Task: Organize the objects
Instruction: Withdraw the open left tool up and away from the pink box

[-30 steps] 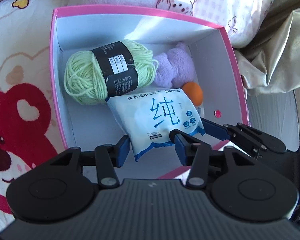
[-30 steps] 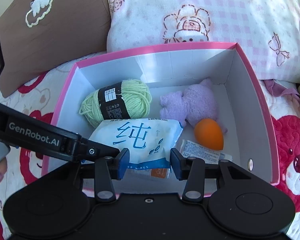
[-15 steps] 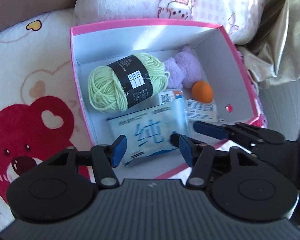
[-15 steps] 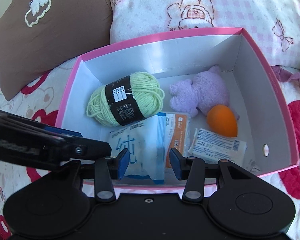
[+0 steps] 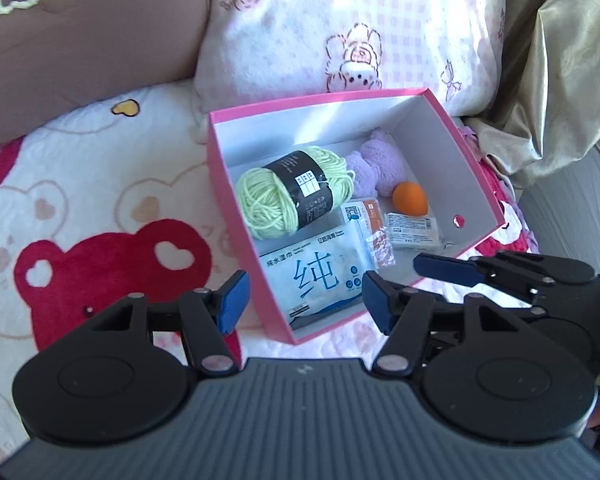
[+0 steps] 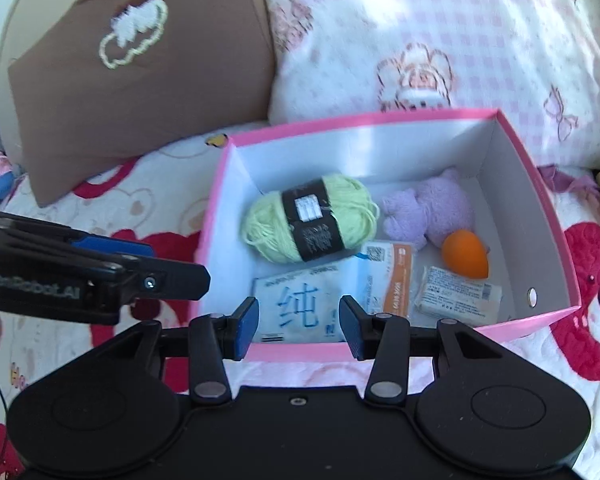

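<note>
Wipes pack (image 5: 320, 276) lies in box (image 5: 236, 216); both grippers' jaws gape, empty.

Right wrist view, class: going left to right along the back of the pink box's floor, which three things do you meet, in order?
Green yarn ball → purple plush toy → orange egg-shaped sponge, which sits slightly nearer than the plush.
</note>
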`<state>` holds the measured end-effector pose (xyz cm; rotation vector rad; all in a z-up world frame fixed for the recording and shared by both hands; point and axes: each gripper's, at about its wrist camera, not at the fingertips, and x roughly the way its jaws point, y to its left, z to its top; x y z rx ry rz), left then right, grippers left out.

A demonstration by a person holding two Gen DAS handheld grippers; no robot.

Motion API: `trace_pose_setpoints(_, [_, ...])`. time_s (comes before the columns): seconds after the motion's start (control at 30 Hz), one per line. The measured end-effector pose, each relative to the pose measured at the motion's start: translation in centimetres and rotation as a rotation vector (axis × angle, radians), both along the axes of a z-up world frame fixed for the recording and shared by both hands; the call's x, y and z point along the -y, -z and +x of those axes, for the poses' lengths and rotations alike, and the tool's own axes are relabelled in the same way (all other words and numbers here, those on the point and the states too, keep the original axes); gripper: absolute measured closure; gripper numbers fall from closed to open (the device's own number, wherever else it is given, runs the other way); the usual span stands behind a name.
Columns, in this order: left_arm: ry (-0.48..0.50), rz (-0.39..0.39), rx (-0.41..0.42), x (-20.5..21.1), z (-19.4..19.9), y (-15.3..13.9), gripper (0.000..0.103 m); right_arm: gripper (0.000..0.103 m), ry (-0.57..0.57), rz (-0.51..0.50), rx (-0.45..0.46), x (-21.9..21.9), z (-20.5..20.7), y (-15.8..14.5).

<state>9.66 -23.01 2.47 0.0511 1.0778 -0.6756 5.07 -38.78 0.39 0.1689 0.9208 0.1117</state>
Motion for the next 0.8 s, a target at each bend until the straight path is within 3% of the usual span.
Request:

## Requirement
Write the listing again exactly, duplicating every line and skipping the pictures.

## Exercise solution
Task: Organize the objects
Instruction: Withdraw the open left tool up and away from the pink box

[-30 steps] 
[-30 steps] 
[-15 steps] 
[-15 steps] 
[+0 steps] 
[+0 steps] 

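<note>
Wipes pack (image 5: 320, 276) lies in box (image 5: 236, 216); both grippers' jaws gape, empty.

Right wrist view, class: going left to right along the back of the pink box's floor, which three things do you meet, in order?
Green yarn ball → purple plush toy → orange egg-shaped sponge, which sits slightly nearer than the plush.
</note>
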`<state>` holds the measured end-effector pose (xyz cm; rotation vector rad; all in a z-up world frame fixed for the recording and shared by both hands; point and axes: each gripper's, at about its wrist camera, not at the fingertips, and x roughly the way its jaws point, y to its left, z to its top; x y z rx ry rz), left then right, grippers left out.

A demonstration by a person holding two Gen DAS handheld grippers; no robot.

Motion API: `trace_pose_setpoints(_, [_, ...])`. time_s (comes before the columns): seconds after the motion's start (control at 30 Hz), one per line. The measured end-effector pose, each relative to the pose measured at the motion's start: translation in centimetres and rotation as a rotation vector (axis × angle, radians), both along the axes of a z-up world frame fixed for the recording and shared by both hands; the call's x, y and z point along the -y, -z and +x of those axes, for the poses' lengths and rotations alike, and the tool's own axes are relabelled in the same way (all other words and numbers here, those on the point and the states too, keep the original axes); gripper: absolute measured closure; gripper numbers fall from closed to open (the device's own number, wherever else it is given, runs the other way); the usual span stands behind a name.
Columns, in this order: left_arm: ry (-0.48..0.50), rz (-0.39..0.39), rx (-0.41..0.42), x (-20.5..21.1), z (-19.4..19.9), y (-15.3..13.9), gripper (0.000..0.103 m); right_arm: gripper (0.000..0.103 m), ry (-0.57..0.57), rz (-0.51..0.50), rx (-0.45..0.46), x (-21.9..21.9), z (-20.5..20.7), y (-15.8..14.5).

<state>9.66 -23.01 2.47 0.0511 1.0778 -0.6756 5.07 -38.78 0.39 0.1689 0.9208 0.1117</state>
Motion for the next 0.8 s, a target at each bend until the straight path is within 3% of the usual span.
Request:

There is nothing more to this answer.